— WHAT THIS TASK INVOLVES —
How many lines in the data below include the word "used"? Respond with the number, nothing more.

(Records from a data collection)
_ _ _ _ _

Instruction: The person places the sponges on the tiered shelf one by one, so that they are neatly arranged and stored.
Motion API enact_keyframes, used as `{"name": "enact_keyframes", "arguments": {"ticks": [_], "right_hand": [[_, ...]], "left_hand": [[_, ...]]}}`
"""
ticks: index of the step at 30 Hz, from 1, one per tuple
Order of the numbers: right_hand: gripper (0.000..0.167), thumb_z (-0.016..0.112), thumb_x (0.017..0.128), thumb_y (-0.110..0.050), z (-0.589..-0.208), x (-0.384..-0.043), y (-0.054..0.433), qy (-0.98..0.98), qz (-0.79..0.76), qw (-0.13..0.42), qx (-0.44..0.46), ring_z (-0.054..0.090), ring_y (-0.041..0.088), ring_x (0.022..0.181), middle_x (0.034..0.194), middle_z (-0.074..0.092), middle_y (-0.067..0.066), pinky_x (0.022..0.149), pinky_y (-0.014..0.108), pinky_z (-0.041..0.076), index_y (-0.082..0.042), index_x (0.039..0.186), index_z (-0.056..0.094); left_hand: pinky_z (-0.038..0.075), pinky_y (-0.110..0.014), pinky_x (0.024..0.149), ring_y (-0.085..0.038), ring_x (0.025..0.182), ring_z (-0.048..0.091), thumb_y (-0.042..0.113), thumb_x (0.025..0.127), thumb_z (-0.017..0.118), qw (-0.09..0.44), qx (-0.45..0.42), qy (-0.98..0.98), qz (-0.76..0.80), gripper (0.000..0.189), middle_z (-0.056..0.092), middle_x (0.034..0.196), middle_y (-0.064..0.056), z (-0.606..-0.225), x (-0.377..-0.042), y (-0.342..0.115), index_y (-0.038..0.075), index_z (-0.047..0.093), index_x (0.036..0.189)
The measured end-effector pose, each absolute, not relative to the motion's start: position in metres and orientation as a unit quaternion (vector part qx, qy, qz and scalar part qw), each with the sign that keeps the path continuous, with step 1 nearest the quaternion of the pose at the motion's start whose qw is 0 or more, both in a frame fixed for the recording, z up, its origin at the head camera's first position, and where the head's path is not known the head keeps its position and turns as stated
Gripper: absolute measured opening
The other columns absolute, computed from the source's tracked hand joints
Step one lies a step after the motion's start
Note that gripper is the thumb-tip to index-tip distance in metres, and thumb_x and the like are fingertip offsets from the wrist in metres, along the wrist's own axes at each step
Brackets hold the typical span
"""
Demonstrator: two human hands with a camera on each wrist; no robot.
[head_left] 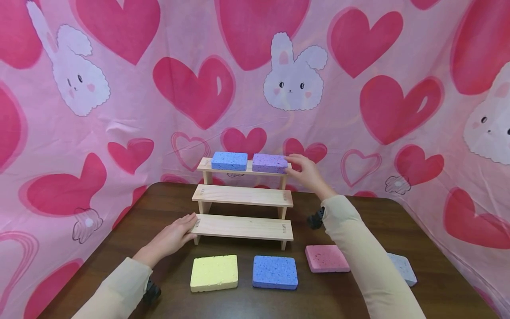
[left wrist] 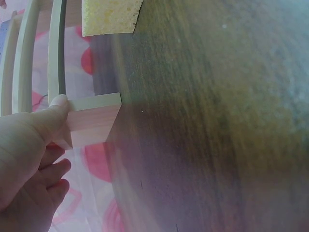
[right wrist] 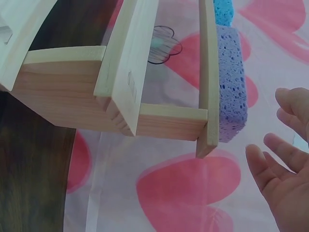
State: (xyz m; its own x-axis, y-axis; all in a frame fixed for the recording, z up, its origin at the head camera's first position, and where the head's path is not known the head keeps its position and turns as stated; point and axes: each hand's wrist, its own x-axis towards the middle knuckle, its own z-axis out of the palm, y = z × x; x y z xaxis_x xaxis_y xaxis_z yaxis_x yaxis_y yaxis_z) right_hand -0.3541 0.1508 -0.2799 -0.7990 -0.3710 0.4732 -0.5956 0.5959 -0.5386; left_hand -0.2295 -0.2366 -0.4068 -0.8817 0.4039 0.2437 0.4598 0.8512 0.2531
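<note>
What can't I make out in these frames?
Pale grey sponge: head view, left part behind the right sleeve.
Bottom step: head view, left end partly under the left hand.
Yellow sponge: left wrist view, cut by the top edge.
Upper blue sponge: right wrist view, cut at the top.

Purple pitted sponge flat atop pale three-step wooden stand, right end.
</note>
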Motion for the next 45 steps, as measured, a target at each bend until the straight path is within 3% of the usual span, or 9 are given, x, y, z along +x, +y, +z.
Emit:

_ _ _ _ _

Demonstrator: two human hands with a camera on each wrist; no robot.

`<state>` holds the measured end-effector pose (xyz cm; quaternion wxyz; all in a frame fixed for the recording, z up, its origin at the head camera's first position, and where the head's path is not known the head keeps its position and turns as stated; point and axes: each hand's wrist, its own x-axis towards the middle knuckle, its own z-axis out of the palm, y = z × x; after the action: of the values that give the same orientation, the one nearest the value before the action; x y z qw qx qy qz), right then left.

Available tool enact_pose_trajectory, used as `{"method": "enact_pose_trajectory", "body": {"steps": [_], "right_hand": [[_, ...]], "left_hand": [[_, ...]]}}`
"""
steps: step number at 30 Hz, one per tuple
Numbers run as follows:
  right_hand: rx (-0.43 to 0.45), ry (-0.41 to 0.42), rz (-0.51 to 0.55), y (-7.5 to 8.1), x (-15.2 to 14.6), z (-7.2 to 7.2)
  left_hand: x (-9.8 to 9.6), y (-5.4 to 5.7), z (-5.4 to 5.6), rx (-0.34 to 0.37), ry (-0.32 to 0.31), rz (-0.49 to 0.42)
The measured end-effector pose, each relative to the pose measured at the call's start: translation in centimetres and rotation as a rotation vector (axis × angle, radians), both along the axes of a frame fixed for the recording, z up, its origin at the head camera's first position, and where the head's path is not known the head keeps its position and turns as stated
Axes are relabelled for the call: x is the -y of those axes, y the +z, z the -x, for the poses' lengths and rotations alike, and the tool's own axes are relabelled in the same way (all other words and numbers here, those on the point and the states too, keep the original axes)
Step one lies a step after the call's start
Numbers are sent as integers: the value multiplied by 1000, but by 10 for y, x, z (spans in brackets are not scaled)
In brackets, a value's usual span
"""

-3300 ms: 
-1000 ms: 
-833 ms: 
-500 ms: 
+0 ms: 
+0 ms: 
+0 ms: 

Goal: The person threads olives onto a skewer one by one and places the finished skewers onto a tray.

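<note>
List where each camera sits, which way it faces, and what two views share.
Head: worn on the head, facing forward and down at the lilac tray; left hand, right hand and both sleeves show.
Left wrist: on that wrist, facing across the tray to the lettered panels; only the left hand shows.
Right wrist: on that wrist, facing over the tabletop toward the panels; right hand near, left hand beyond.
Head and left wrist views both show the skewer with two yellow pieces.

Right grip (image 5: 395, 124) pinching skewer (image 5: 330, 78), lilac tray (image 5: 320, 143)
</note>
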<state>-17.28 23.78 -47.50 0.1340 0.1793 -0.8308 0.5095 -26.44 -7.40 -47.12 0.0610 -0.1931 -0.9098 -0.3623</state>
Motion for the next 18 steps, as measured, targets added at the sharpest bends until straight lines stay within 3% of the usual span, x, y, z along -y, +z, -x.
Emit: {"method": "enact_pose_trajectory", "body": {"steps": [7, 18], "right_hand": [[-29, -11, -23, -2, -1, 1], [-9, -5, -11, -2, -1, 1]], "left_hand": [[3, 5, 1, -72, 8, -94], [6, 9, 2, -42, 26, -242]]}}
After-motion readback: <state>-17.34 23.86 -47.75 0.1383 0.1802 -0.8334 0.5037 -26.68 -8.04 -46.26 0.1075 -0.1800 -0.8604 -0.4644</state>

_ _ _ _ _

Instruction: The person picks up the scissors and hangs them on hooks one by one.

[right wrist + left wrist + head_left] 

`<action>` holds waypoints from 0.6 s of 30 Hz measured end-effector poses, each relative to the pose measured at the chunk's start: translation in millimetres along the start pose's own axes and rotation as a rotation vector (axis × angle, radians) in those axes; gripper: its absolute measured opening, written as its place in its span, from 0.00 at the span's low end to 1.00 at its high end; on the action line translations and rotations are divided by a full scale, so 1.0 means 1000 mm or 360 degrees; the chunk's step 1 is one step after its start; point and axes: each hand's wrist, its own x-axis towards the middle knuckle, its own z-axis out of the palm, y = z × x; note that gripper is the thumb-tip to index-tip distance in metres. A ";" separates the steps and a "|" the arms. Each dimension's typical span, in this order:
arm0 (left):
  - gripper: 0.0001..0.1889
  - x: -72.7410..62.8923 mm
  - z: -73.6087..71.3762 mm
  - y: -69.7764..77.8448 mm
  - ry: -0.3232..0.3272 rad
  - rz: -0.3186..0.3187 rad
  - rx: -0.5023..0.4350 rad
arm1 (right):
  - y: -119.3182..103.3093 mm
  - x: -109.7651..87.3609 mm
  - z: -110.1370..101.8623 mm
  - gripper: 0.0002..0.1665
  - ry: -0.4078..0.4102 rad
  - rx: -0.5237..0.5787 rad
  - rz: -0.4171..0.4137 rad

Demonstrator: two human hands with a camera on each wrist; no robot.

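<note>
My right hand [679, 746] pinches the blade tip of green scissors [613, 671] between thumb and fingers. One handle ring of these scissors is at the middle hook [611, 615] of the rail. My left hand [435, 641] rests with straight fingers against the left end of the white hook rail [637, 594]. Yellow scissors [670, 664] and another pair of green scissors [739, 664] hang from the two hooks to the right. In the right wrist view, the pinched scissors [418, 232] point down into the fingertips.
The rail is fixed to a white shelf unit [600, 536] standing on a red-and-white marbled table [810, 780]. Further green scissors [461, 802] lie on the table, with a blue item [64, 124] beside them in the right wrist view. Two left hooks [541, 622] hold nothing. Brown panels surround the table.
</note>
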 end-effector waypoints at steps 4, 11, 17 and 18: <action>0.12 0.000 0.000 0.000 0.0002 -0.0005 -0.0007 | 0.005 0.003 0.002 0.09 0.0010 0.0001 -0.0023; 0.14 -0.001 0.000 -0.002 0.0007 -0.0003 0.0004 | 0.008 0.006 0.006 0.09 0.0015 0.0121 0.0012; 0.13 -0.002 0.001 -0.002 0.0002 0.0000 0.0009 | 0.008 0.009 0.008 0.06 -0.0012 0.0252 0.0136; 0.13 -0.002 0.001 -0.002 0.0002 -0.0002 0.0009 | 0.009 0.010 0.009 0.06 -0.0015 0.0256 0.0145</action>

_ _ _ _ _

— RESULT FOR THIS TASK —
2